Pour éviter qu'un réseau soit piraté et que des fraudeurs en profitent pour exploiter des failles, P1security propose de fournir aux opérateurs une cartographie des problèmes présents.

La cartographie facilite la détection en amont des failles d'un réseau

Avant de réparer les failles d’un réseau, il faut d’abord savoir comment les repérer. Pour cela, P1security travaille sur une solution qui simule l’analyse et l’action d’un hacker sur les réseaux téléphoniques mobiles et fixes, et notamment sur les infrastructures vitales qu’on appelle les réseaux de signalisation télécom. Elle s’adresse à l’ensemble des opérateurs  téléphoniques, gouvernementaux ou encore à l’armée. "Notre objectif est d’automatiser la surveillance des réseaux en listant l’ensemble des équipements qui les composent", explique à L'Atelier Philippe Langlois, directeur de la start-up. "En traçant des relations entre eux, il nous est possible de dresser des graphes qui nous permettent d’identifier là où sont les failles". Une fois celles-ci identifiées, elles sont matérialisées visuellement sur le graphe.

Anticiper les attaques

La méthode développée est proactive : "Les opérateurs peuvent connaître leurs faiblesses avant qu’elles soient utilisées, les combler, et surveiller les attaques qui concernent leur réseau", précise Philippe Langlois, tout en ajoutant que : "Le but est de donner des clefs de compréhension des failles de leur système aux managers pour qu’ils puissent faire intervenir leurs techniciens en temps réel et au bon endroit". Un audit de la vulnérabilité et de l’exposition de l’entreprise aux risques d’attaques est remis aux clients. Chaque semaine P1Security remet à jour sa base de données.
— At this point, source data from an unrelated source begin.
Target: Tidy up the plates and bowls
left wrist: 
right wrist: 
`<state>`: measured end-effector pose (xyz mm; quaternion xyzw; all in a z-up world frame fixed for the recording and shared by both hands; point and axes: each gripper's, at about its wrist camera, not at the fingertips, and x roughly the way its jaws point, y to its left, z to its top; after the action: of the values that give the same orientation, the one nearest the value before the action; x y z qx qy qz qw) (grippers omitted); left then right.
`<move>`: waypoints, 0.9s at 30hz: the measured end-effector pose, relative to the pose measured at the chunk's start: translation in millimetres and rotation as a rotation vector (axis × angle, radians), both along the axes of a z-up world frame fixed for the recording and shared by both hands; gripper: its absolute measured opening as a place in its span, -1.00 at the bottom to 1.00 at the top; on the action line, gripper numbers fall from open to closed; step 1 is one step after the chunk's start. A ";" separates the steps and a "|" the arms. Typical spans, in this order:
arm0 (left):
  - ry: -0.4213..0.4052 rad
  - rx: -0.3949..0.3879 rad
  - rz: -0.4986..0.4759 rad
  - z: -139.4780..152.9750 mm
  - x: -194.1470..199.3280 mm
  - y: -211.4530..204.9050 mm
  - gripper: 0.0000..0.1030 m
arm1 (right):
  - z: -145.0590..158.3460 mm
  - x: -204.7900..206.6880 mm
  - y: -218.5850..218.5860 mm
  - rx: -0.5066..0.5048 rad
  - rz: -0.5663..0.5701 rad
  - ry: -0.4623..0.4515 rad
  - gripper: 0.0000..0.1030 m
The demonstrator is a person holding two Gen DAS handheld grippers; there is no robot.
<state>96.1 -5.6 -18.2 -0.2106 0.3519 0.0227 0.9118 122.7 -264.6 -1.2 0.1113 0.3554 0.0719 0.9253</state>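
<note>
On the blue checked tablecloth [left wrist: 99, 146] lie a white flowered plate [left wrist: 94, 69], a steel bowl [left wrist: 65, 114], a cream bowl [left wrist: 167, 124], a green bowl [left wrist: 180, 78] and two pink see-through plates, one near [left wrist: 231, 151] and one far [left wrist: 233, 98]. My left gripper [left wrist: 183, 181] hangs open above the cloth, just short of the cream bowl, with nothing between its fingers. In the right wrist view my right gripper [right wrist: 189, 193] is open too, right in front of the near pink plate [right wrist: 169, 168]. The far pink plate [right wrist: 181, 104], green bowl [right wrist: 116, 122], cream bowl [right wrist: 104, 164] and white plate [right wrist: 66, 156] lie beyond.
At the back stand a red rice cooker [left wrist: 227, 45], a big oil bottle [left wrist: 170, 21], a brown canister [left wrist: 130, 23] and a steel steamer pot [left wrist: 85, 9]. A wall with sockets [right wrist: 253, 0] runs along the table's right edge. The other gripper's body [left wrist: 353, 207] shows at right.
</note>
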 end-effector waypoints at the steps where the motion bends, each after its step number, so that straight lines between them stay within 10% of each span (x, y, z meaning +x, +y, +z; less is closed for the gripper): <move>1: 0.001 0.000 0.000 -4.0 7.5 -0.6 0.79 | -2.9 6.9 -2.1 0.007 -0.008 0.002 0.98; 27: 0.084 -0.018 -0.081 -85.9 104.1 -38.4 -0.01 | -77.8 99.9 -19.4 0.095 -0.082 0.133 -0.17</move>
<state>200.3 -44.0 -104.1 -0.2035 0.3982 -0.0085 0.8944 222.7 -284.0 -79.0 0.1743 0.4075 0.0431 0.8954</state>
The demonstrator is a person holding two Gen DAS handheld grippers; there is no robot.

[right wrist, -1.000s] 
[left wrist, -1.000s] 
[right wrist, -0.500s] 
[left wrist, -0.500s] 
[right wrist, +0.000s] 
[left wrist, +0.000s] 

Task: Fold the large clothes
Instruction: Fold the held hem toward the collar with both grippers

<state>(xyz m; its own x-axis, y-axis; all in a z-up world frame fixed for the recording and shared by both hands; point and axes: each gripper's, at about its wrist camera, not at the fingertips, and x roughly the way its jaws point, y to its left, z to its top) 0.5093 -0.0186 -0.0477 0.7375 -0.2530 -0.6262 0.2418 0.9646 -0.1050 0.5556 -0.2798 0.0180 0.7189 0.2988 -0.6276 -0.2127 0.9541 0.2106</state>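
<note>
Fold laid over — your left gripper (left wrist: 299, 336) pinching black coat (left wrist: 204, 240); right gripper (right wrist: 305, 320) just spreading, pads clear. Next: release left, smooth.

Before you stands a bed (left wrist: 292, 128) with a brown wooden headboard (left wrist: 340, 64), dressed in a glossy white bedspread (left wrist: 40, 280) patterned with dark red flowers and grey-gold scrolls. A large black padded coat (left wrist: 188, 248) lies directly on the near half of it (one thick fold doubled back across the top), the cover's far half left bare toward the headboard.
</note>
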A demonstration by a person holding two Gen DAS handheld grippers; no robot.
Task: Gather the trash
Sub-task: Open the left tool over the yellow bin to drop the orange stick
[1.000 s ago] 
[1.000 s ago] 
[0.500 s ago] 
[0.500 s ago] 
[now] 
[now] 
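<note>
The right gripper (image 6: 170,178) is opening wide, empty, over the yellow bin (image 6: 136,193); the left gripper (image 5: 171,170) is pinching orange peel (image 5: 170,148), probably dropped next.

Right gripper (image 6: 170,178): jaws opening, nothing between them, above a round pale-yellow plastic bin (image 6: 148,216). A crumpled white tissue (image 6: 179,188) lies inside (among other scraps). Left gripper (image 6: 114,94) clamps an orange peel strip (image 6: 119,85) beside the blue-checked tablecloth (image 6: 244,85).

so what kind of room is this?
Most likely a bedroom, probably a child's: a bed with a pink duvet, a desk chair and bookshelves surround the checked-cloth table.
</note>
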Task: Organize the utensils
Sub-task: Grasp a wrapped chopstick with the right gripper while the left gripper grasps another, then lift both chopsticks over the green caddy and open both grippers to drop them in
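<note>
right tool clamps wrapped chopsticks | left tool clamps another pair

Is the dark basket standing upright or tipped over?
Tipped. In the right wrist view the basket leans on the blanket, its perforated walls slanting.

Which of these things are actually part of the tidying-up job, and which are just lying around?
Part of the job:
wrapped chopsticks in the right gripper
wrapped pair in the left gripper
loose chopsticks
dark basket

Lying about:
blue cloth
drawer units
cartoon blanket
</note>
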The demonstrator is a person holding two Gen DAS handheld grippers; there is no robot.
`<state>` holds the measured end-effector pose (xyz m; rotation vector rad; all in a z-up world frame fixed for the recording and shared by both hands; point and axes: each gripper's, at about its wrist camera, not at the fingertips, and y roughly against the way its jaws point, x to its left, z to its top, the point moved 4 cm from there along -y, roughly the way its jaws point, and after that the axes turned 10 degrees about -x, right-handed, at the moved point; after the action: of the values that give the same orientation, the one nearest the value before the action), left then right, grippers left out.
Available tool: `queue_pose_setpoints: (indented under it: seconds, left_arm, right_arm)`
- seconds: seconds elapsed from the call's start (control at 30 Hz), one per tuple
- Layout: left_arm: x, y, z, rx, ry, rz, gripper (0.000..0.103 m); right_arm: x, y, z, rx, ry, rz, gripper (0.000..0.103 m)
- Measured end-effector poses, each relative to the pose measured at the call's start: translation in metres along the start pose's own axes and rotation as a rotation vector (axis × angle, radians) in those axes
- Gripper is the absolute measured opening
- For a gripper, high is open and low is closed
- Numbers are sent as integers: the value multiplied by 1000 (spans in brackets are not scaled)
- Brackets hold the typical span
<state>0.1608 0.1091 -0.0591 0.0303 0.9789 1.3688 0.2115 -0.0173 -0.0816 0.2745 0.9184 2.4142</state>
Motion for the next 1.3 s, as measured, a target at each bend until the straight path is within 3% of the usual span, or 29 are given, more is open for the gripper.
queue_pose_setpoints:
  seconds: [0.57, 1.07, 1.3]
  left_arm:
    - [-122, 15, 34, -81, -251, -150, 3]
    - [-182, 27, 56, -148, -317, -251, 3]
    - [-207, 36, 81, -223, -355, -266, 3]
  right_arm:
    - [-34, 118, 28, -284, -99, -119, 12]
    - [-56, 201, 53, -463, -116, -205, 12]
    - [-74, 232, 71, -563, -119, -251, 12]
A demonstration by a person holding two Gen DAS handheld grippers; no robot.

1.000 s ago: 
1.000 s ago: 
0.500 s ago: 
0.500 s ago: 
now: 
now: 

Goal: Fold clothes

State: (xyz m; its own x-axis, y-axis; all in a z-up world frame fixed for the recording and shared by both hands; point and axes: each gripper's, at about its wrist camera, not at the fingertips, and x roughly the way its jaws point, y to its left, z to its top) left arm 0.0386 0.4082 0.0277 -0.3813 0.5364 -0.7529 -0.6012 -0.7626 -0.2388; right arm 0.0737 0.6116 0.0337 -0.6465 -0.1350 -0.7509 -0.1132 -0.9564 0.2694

Cela permet d’affiner l’audit remis à l’entreprise et de lui envoyer des informations supplémentaires en cas de nouvelles failles détectées.

Des réseaux peu sécurisés

"Il y a quelques années, le réseau téléphonique SS7 était encore sûr, aujourd’hui il est accessible à n’importe quel fournisseur d’entreprises de télécommunication", souligne le responsable. Le réseau peut alors être piraté assez facilement et connaît des surcharges dues généralement à des spam de SMS, des appels surtaxés sans émetteur … Et selon l'entrepreneur, aucun service, excepté quelques Firewall, n’ont été développés pour empêcher ce type d’attaques intempestives. "Au-delà de la détection la prochaine étape que nous allons développer est l’identification des attaquants et des fraudeurs", conclut Philippe Langlois. P1Security fait partie des douze start-up incubées au Camping.